A veces es bueno cerrar algunas puertas, porque no llevan a ninguna parte.

Me esfuerzo en creer que todas las cosas que pasan en la vida son enseñanzas valiosas, quisiera no tener que aprender ciertas cosas si para ello tengo que tratar con determinadas personas.
Parto de la base que el desagrado que me producen ciertos individuos es el mismo que yo produciré en esos mismos, o en otros, pero, como es lógico, ese no es mi problema, bastante tiene uno con lidiar de mente hacia adentro como para inmiscuírse en las taras mentales del resto, sobre todo si es un resto poco apreciable.

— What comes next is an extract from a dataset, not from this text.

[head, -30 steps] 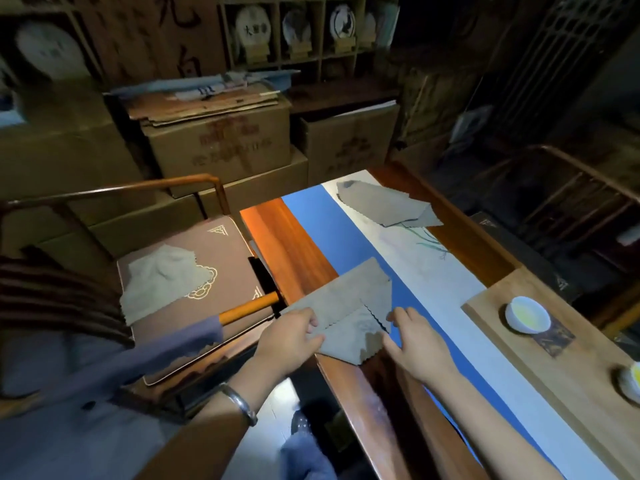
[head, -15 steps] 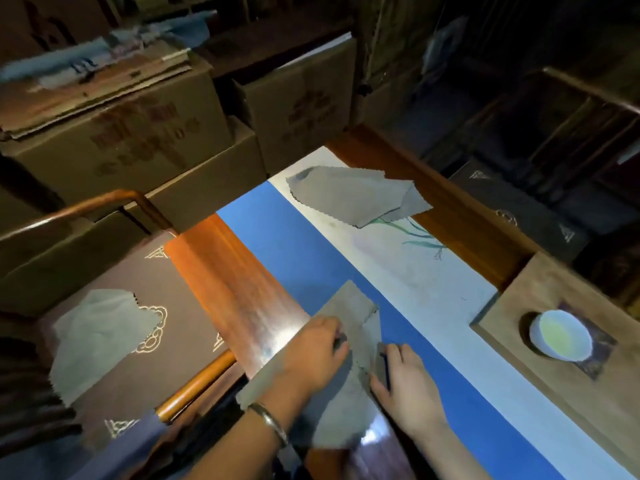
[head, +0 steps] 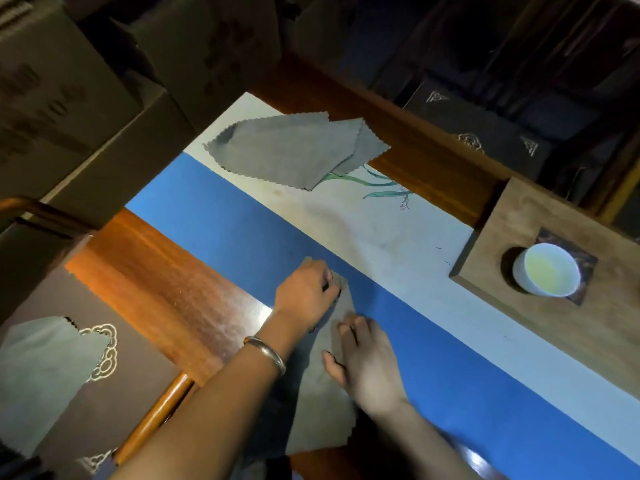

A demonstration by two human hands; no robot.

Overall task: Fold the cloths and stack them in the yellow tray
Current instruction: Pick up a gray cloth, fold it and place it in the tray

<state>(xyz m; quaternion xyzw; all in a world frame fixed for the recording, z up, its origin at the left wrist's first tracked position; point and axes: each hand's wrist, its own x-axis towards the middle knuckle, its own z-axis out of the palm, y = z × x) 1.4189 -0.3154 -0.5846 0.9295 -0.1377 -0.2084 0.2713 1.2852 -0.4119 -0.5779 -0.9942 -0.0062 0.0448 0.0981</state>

Si la vida es una casa enorme, repleta de muros por derribar y ventanas que abrir y demás metáforas, algunas ventanas las tengo tapiadas, pero decoradas, eso si. No cerradas simplemente con cuatro tablones y clavos oxidados, no. Me he preocupado de barnizar las maderas, de comprar unos clavos largos y de buen material, cerciorándome de que duren mucho tiempo. He pasado un buen rato cerrando esas entradas, con dedicación y pensando en lo que hacía, para que no entrara más ese chiflete por ahí, porque tengo comprobado que ciertos aires, siempre me producen resfriados.

Y es que hay puertas que tienen ladrillos detrás, como en las de las pelis de Charlot, y además suelen ser en las que entras rápido y sin mirar, cuando te quieres dar cuenta, te sangra la nariz.

Por eso, no te sientas mal si tienes que probar con la puerta número dos, que a veces, en la uno te sale la Ruperta.